___ Recorded data ___
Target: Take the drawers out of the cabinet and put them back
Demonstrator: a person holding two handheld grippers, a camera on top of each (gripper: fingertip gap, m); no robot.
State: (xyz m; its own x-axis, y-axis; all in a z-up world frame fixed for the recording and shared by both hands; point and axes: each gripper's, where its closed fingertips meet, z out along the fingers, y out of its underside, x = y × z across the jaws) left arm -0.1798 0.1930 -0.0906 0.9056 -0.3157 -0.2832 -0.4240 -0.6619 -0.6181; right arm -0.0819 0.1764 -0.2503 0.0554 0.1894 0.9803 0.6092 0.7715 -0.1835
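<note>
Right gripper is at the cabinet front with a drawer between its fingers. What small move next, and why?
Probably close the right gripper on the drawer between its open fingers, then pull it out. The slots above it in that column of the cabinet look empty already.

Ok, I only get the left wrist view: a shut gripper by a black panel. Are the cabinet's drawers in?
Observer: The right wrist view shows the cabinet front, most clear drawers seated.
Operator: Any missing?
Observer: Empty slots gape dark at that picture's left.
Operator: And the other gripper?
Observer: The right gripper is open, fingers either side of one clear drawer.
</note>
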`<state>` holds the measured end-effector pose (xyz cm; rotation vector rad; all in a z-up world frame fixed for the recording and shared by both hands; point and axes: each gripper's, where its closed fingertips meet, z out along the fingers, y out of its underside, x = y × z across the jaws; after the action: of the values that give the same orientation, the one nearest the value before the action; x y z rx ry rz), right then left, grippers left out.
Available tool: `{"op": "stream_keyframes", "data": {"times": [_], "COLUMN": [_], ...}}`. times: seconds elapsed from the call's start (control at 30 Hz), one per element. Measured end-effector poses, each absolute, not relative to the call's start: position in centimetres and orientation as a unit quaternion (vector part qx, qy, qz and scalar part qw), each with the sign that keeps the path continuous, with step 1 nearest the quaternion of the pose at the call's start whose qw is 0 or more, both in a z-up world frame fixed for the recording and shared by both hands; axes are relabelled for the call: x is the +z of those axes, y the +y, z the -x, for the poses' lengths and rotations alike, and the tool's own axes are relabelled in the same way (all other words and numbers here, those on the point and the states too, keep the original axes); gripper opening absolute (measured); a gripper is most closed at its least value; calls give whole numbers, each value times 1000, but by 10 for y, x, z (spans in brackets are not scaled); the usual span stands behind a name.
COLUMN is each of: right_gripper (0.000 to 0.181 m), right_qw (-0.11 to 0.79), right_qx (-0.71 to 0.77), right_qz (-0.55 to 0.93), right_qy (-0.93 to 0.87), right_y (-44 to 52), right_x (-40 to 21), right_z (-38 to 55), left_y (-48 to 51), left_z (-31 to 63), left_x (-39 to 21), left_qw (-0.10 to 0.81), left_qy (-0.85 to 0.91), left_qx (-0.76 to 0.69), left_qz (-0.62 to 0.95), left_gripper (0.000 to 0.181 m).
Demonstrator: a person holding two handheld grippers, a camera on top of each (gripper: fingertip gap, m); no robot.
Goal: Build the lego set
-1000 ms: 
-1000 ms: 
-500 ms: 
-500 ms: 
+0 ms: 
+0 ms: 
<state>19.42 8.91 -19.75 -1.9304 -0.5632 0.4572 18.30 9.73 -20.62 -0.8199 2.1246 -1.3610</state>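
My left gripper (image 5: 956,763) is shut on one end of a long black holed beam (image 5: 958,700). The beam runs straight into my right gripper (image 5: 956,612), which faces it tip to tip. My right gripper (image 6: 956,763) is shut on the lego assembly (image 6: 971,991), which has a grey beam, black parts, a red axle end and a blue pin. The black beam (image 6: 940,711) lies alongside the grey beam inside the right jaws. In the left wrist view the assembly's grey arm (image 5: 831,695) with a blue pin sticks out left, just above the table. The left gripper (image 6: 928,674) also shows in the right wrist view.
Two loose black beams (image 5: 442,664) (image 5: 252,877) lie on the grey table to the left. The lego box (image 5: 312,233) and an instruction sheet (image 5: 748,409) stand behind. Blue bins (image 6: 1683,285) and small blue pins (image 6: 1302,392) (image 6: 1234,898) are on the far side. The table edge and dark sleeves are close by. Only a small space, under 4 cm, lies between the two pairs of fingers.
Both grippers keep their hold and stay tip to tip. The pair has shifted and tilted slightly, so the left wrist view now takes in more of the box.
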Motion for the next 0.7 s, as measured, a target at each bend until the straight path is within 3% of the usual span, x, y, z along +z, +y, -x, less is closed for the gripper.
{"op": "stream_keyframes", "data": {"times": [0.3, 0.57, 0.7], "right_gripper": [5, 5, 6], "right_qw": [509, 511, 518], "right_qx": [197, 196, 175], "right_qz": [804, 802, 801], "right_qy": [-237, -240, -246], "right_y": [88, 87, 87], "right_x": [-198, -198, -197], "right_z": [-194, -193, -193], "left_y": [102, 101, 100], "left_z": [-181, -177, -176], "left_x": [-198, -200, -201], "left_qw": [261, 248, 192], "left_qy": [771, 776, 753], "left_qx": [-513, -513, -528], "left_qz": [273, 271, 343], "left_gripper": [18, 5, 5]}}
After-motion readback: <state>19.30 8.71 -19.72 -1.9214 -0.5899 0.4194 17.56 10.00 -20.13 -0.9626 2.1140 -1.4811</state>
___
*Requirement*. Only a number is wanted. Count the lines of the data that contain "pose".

*Task answer*. 2